:: Given information ::
_ _ _ _

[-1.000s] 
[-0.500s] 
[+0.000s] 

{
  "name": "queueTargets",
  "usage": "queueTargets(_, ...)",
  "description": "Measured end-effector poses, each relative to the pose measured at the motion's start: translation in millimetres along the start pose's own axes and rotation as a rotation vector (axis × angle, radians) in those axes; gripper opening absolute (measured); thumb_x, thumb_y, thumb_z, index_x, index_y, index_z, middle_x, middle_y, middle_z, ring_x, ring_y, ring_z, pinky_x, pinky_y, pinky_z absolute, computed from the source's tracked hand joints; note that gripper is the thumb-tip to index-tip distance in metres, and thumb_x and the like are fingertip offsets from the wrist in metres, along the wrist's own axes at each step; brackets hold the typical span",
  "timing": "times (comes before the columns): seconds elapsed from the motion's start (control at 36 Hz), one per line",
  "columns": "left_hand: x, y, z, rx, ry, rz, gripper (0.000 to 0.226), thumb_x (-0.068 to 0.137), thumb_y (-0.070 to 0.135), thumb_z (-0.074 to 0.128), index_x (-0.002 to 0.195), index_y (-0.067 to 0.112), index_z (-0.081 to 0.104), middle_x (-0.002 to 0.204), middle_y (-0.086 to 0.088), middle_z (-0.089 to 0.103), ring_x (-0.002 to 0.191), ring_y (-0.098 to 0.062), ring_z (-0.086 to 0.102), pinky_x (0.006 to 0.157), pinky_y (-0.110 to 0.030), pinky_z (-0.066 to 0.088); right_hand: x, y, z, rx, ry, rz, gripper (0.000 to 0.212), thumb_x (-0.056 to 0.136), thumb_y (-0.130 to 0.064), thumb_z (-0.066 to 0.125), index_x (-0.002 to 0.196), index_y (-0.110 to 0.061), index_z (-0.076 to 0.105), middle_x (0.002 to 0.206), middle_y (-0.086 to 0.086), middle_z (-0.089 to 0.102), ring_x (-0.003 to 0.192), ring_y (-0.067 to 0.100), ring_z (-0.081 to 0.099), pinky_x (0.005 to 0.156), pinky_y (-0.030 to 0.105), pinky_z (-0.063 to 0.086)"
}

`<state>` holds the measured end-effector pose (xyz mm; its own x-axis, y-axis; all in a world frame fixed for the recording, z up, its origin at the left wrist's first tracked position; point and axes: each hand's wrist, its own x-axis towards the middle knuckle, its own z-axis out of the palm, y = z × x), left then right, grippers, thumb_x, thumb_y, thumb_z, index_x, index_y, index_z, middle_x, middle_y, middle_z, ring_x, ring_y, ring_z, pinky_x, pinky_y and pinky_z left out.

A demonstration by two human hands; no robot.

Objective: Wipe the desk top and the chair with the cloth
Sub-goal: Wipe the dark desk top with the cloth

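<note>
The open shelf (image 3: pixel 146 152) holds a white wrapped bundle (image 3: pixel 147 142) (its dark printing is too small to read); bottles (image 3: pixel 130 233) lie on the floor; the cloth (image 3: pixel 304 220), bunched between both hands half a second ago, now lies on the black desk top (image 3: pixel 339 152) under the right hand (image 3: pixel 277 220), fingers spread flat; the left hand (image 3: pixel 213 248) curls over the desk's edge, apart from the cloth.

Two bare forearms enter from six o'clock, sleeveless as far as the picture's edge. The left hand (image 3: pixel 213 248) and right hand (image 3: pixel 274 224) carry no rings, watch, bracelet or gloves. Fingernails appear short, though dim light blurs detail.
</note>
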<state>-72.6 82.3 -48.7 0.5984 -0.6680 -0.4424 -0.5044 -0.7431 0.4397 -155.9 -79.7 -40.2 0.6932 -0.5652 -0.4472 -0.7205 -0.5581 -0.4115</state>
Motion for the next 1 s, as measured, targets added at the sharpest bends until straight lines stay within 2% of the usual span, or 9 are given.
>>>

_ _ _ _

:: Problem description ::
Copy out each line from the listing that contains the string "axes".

:: Response to the task ::
  "description": "Measured end-effector poses, each relative to the pose measured at the motion's start: translation in millimetres along the start pose's own axes and rotation as a rotation vector (axis × angle, radians) in those axes; gripper opening absolute (measured); thumb_x, thumb_y, thumb_z, index_x, index_y, index_z, middle_x, middle_y, middle_z, ring_x, ring_y, ring_z, pinky_x, pinky_y, pinky_z absolute, computed from the source's tracked hand joints; note that gripper is the thumb-tip to index-tip distance in metres, and thumb_x and the like are fingertip offsets from the wrist in metres, along the wrist's own axes at each step; brackets hold the typical span",
`<state>` holds the measured end-effector pose (xyz mm; its own x-axis, y-axis; all in a world frame fixed for the recording, z up, its origin at the left wrist's first tracked position; point and axes: each hand's wrist, its own x-axis towards the middle knuckle, its own z-axis out of the palm, y = z × x), left then right, grippers, thumb_x, thumb_y, thumb_z, index_x, index_y, index_z, middle_x, middle_y, middle_z, ring_x, ring_y, ring_z, pinky_x, pinky_y and pinky_z left out.

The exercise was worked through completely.